CB: How did you get involved in the whole indie Twilight super-soundtrack?

DR: I hardly even know. Essentially the music director asked if we would be interested in submitting a song and we thought, Hm, could be interesting, we’ll give it a try, because why not? I don’t know. It was just a “why not?” situation. [Laughs.] So we did. That’s basically how it happened. We ended up bringing Victoria Legrand [of Beach House] to come in and sing a lot of the lead of the song because we love her and love Beach House and it seemed fitting for her to sing it. It seemed like a melody that was really suited for her so that was great. We’ve always wanted to do something like that. I mean, we obviously brought her in for “Two Weeks” on the record, but we’ve always wanted to do something with her that she takes a little more of a prominent, lead presence on in the song. So that was fun. It was a good excuse to work that out.

CB: I was actually just going to bring her up since she is featured on the record and her band is the current support on your tour. How did you guys first meet Beach House?

DR: They opened for us a long time ago for a couple shows on our Yellow House tour… I believe that’s what it was. Yeah, the last couple shows of our Yellow House tour they opened for us and that was right after their first record came out. We just all really loved that record and after we met them we just clicked with them very quickly. We really love them as people and I think they’re certainly one of our favorite bands in the world right now. I think they’re so amazing as songwriters and she’s such an incredible singer. They’ve become like part of the family, it’s weird. But it’s nice.

CB: Speaking of collaborations… Michael McDonald? How did that come about?

DR: Umm…[laughs.] Well, it was an idea we had. We’ve done so many remix-y things, and I thought it would be more interesting that instead of having a remix where you give them the lead vocal and they redo the whole song, I thought it would be more interesting to keep the entire song [Droste starts singing loudly in the background] and just have someone—shhh. [Laughs.] Have someone just sing the lead instead of changing the entire structure of the song, and that was just an idea to ask him. We thought that would be kind of amazing and weird and amazing. And we asked, and he agreed [laughs], which was kind of unbelievable. It was a real honor. It’s the kind of thing that because it’s such an unlikely combination, it does kind of make you smile and can even make you laugh a little bit because it’s so unlikely, but he really does such an amazing job with the song that it’s actually just a really great performance. Now I find myself trying to sing some of his embellishments because I kind of prefer his version. I think a lot of people think it was an ironic thing, like we’re making fun of him or something, and that’s not at all the case.
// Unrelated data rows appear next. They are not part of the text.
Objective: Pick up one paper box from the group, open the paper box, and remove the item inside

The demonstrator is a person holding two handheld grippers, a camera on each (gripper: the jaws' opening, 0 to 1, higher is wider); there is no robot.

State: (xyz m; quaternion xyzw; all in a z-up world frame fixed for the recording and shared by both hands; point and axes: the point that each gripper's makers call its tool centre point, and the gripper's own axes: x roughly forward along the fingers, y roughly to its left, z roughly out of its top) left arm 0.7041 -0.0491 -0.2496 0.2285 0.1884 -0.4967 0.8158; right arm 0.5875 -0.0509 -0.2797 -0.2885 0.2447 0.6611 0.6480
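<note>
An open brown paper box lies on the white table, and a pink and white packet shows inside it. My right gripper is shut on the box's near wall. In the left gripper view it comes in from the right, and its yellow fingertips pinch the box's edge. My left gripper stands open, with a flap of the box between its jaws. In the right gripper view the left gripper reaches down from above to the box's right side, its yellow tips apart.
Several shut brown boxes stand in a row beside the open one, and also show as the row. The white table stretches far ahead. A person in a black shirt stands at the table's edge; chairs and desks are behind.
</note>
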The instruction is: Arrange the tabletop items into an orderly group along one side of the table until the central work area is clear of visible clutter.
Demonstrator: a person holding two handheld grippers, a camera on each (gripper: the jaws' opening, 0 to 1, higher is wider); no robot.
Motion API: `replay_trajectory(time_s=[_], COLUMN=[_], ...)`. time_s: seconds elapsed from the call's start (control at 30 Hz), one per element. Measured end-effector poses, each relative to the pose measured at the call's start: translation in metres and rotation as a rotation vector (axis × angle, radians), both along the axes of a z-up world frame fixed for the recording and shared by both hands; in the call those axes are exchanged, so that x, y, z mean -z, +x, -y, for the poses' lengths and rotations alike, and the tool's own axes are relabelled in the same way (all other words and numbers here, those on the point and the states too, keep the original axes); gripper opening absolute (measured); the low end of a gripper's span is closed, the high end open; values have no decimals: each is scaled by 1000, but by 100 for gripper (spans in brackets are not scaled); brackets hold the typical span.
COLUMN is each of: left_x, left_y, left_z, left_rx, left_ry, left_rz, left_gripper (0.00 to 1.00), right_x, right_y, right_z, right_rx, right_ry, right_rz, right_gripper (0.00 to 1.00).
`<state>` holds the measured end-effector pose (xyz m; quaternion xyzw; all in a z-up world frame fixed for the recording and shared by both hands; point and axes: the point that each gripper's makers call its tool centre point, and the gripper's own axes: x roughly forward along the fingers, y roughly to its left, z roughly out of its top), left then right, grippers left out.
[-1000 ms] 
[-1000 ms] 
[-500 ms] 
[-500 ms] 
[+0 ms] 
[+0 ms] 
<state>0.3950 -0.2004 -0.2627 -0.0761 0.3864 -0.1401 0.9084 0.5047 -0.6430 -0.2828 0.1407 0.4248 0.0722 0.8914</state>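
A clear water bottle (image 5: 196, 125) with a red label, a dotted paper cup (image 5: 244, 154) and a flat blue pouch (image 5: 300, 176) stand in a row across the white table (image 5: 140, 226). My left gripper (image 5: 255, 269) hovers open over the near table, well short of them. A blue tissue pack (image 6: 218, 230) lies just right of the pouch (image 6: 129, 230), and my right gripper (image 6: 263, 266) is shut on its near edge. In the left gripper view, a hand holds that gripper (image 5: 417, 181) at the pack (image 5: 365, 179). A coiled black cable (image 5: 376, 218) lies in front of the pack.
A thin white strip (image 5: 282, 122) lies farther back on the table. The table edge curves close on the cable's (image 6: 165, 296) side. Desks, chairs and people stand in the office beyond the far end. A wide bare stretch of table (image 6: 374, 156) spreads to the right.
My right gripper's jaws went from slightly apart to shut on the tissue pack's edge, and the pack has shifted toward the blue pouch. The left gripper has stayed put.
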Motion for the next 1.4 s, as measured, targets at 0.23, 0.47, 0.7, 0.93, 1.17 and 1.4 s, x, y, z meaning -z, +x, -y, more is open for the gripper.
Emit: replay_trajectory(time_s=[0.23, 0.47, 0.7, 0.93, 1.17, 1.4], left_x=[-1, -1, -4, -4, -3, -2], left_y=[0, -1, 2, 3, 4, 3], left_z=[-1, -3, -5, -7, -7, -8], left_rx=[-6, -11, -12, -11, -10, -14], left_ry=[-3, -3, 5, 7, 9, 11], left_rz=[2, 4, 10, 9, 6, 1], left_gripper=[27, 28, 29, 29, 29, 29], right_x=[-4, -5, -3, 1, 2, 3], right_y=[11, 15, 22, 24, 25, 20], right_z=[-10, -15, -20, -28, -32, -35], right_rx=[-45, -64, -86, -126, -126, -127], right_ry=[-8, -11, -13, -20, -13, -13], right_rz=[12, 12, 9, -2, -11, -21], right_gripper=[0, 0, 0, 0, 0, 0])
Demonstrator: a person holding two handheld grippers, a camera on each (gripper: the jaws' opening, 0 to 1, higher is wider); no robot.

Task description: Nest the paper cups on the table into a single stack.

I think he’s an amazing singer who had a really cool take on the song.

CB: If he had an animal counterpart, I’d say he purrs like a majestic walrus. So, if he’s a walrus, what characteristics of an actual grizzly bear can be applied to you and your band?

DR: [Laughs.] A fair amount of sleeping. That’s probably the only one.

CB: What’s next for the members of Grizzly Bear?

DR: We’re just playing shows right now. We’re just on tour for the next year and a half. When we get done with that, I don’t know what’s going to happen. We’ll have six months off or so, so we’ll live on a farm somewhere or something. But eventually we’ll do another record. Don’t know what’s going to happen. I’m not working on anything right now outside of the band. I did a record a year ago [with The Department of Eagles]. I mean eventually I’d like to do something else, but there’s just so much going on that I kind of have to just focus on the band right now. It’s either focus on the band, or have a little bit of a life at home and that’s about it right now [laughs].

CB: Is there anything you want San Diego to know about your live show in advance so we can amply prepare for you to melt our faces?

DR: We’ve never even played in San Diego, I don’t think. We’ve never done a show in San Diego! I grew up in L.A. so I’ve been to San Diego a couple times as a kid, but… yeah. We’re looking forward to it. Our show is a lot louder than you might think, but that’s about all I can say.